3. Instruction in personal and public hygiene.

4. Physical training as a means of physical development.

Play is nature's method of developing the nervous and muscular mechanisms that give control of the body. As children advance in age, they turn from the spontaneous friskings and gambolings of all young life, to games of coöperation involving intellectual and social elements. The mere joy of muscular exercise is forgotten in the effort to secure the object of the game. Imitation, emulation, rivalry, the most persuasive human motives are enlisted. But games have moral values quite equal in importance to their physical values. Coöperation, courtesy, self-control, a spirit of fairness are vital in wellconducted games. Hence the modern school is provided with a spacious playground equipped with suitable apparatus; for it is recognized that air, sunlight, companionship, and play are essential conditions of growth and development.
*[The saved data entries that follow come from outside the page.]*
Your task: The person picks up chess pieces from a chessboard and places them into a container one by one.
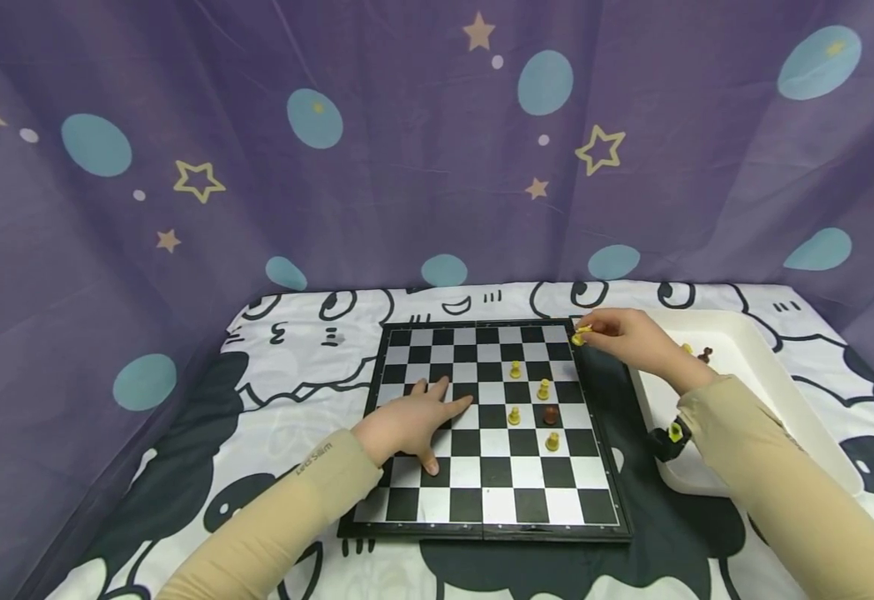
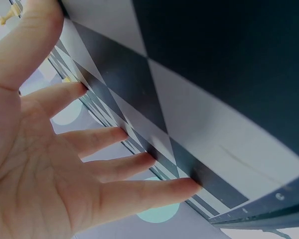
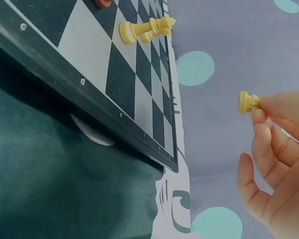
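Observation:
A chessboard (image 1: 496, 494) with a black frame lies on the cloth. My left hand (image 1: 410, 421) rests on its left part, fingers spread and fingertips touching the squares. At the far right corner of the board, my right hand (image 1: 620, 337) pinches a yellow chess piece (image 3: 246, 103) between thumb and fingers, its base pointing away from the fingertips. Several yellow chess pieces stand on the right half, among them a taller one (image 1: 544, 389) and one nearer the front (image 1: 552, 442). Between those two sits a dark red chess piece (image 1: 551, 415).
Right of the board stands a white tray (image 1: 751, 392), partly covered by my right forearm, with a dark red piece (image 1: 705, 355) and other pieces inside. A patterned cloth (image 1: 309, 342) covers the table. Behind it hangs a purple curtain (image 1: 407, 192).

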Motion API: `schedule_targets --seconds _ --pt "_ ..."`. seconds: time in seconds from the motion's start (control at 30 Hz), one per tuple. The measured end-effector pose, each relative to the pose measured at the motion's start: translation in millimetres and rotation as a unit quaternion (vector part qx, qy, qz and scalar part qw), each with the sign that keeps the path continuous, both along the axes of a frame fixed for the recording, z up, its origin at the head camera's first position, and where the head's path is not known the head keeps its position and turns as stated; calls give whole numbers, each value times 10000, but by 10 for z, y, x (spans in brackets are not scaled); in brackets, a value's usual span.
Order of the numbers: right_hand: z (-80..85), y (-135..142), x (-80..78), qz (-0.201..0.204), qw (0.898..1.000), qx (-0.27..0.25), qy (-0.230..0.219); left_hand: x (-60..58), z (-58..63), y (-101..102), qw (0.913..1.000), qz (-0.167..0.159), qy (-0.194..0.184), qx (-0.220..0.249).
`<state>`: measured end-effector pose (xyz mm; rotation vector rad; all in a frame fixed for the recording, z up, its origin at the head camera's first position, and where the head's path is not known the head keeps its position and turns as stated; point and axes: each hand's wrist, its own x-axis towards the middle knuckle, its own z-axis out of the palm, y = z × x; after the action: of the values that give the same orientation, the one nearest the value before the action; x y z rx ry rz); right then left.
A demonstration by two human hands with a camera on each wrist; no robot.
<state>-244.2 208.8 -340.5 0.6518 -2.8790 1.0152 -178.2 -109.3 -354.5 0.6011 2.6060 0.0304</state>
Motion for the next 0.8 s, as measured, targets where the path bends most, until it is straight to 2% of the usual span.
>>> schedule_targets --seconds 0.53,0.8 --pt "38 321 140 -91 9992 18 378 -3 1 1 10000 -1 8 -5" --pt "89 532 160 -212 9997 33 147 -8 -6 -1 10000 5 -31 26"
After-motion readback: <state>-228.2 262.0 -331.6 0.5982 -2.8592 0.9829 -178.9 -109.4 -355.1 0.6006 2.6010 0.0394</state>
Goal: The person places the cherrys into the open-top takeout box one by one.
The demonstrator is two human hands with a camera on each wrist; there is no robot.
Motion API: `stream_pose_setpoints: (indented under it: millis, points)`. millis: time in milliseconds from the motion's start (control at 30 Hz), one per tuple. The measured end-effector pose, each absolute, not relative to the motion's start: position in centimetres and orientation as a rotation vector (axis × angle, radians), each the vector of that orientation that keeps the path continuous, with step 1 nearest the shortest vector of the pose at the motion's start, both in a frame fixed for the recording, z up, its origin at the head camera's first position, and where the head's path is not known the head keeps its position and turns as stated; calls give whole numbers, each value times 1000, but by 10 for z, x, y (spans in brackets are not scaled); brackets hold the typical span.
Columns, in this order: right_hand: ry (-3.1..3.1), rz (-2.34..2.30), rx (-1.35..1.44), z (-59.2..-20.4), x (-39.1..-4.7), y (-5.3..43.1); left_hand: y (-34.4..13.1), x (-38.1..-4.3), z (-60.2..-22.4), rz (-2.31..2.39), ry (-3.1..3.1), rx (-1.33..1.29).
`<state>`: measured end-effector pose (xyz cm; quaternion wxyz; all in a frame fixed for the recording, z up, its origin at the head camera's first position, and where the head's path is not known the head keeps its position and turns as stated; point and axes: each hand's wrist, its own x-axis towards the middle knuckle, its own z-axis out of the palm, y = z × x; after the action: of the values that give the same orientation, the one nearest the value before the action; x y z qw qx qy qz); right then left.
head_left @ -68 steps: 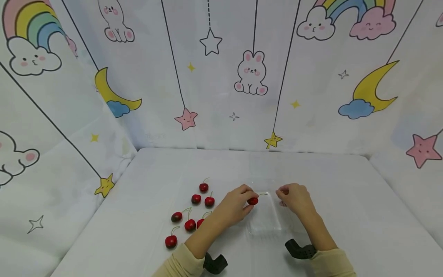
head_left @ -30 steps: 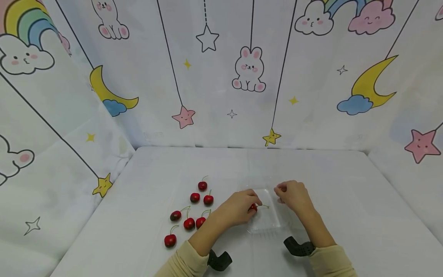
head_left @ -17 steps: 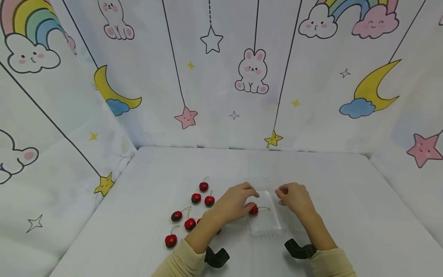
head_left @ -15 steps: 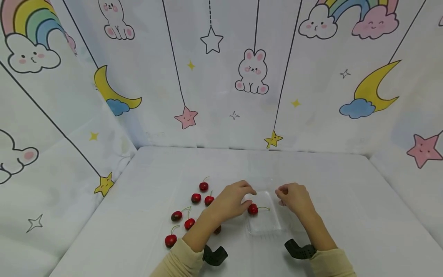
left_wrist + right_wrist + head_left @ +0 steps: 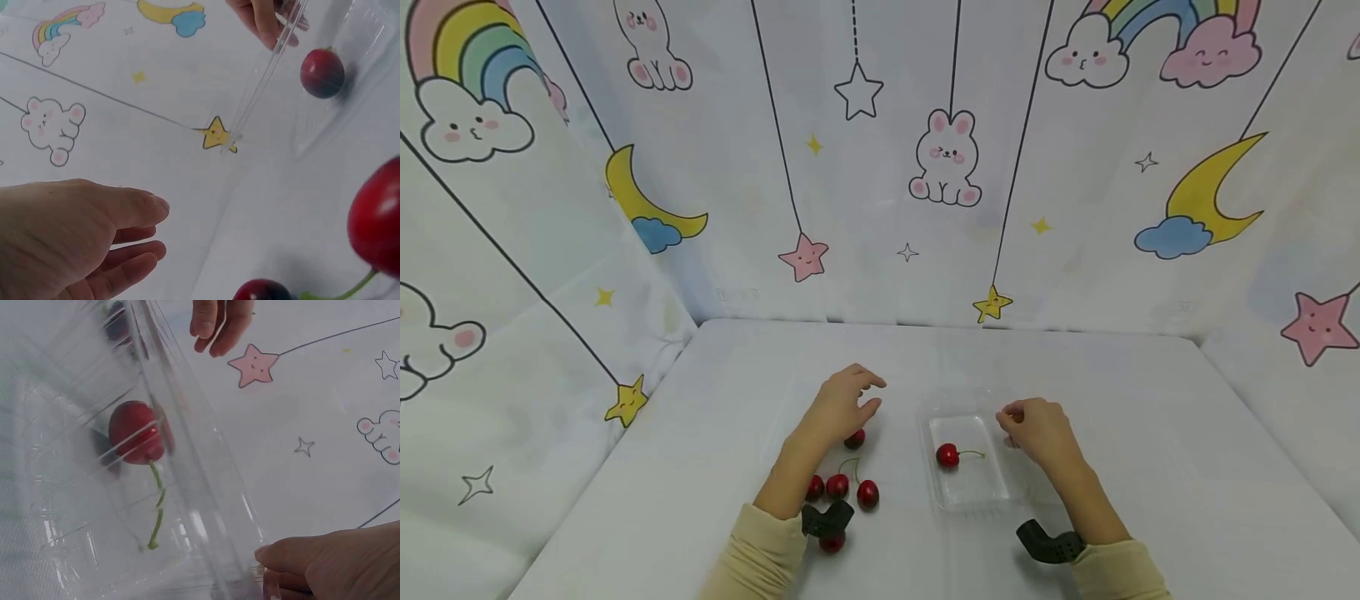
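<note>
My left hand hovers over the loose cherries at the left, its thumb and fingers apart with nothing between them. In the left wrist view two cherries show at the lower right, away from those fingertips. A clear plastic box stands in front of me at the middle of the table. One red cherry lies inside it, its green stem pointing toward my right hand. That right hand pinches the box's right edge between thumb and fingers, the thumb on the rim in the right wrist view.
Several stemmed cherries lie on the white table left of the box, some hidden under my left forearm. A black wrist mount overlaps them; another mount is on the right wrist. Printed cloth walls enclose the table.
My left hand lowered a cherry into the box, let go of it, and moved left over the loose cherries. My right hand stayed at the box's edge.
</note>
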<state>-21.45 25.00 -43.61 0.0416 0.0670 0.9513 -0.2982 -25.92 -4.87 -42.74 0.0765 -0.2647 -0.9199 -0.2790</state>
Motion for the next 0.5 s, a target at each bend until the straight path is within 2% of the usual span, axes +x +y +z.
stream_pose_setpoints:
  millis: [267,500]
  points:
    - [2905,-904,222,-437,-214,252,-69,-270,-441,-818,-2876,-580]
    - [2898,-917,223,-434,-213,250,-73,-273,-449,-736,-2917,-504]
In all ages, rhythmic exercises have appealed to the sons and daughters of men. The very constitution of our nervous and muscular systems demands alternate tension and relaxation.. When these are accurately timed, there is absence of fatigue and the maximum of physical benefit. That these activities are enjoyed is nature's testimony that they are normal and wholesome, if carried on in moderation and with due regard to the proprieties of life. They give smoothness, grace, and harmony to the carriage and movements of the body. For girls they are probably the best form of physical training.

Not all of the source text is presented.